Re: RFC: improve and consolidate state change and bus-off handling

linux-can.vger.kernel.org archive mirror
 help / color / mirror / Atom feed

From: Marc Kleine-Budde <mkl@pengutronix.de>
To: Wolfgang Grandegger <wg@grandegger.com>
Cc: Linux-can Mailing List <linux-can@vger.kernel.org>,
	SocketCAN Core Mailing List <socketcan-core@lists.berlios.de>
Subject: Re: RFC: improve and consolidate state change and bus-off handling
Date: Fri, 02 Dec 2011 10:41:36 +0100	[thread overview]
Message-ID: <4ED89D50.9040401@pengutronix.de> (raw)
In-Reply-To: <4ED8948E.5090806@grandegger.com>

[-- Attachment #1: Type: text/plain, Size: 5161 bytes --]

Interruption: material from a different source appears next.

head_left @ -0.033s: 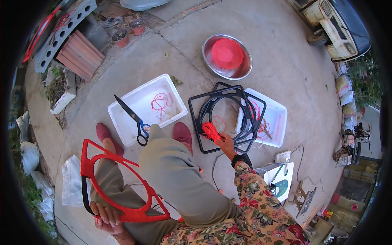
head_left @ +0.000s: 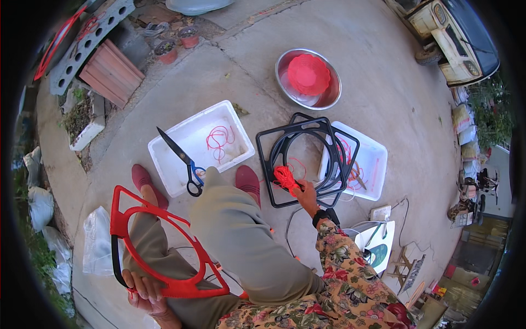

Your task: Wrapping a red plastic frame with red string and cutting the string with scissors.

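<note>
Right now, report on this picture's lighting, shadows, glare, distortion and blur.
Head view: soft, even light, no hard shadows; head view: fisheye bending and a black rim, with the vehicle tilted at upper right; head view: red frame and cord look fairly sharp, no obvious motion blur; head view: mild sheen in the basin, no harsh glare.

The head view looks steeply down from the left of two fisheye cameras worn side by side on the person's head. It is nearest to the trousers point(head_left: 235, 236), the floral sleeve point(head_left: 350, 249), the left hand point(head_left: 143, 290) and the right hand point(head_left: 307, 198). Beyond the shoes point(head_left: 247, 182) it faces out over the concrete ground point(head_left: 383, 82), whose edges curve toward the dark rim, a parked vehicle point(head_left: 446, 41) far off at the upper-right corner.
</note>
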`<state>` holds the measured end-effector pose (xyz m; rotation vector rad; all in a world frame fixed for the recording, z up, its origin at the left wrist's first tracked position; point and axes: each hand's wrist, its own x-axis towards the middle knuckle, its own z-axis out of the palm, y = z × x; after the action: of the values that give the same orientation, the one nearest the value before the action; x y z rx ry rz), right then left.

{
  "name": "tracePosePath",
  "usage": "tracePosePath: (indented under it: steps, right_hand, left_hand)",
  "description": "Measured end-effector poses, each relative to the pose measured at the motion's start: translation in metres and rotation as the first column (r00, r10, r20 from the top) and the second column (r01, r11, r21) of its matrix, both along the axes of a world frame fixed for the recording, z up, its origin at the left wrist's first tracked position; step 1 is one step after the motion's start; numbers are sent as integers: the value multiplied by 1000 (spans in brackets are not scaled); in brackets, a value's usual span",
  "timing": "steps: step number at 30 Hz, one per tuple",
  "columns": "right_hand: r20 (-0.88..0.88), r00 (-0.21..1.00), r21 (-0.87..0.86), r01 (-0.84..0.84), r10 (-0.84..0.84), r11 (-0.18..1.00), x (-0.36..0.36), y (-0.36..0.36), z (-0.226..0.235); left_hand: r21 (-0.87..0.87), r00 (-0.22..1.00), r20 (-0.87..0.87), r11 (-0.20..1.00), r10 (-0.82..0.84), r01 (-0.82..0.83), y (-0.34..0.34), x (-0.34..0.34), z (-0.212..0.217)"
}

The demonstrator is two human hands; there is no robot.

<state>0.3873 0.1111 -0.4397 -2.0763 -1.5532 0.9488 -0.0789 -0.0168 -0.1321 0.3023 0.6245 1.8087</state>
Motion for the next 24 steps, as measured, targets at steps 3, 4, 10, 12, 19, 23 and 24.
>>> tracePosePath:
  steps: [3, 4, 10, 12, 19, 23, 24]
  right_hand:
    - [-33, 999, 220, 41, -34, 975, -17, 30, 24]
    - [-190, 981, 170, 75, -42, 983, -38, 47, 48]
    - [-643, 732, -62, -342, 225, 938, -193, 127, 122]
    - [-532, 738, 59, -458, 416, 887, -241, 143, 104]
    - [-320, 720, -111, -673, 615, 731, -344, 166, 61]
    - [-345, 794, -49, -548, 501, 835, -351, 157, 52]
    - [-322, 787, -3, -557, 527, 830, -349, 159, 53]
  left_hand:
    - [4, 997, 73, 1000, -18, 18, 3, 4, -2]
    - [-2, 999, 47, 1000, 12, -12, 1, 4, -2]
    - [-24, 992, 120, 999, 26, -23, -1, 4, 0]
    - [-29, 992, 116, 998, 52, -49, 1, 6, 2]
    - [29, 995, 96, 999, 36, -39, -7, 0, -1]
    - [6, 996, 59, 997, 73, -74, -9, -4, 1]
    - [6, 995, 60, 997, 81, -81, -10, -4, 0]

On 12/02/2011 10:04 AM, Wolfgang Grandegger wrote:
> Hello,
> 
> as you might know, our handling of CAN state changes and bus-off is
> not consistent, weak or even incorrect. Therefore I'm making an effort
> to improve, consolidate and *unify* it. Most things are straight-
> forward, but others need more attention and especially for the bus-off
> recovery I would appreciate some CAN expert advice (more below). I have
> already some patches implementing:
> 
> - Add missing do_get_berr_counter() callbacks (for ti_hecc, etc.).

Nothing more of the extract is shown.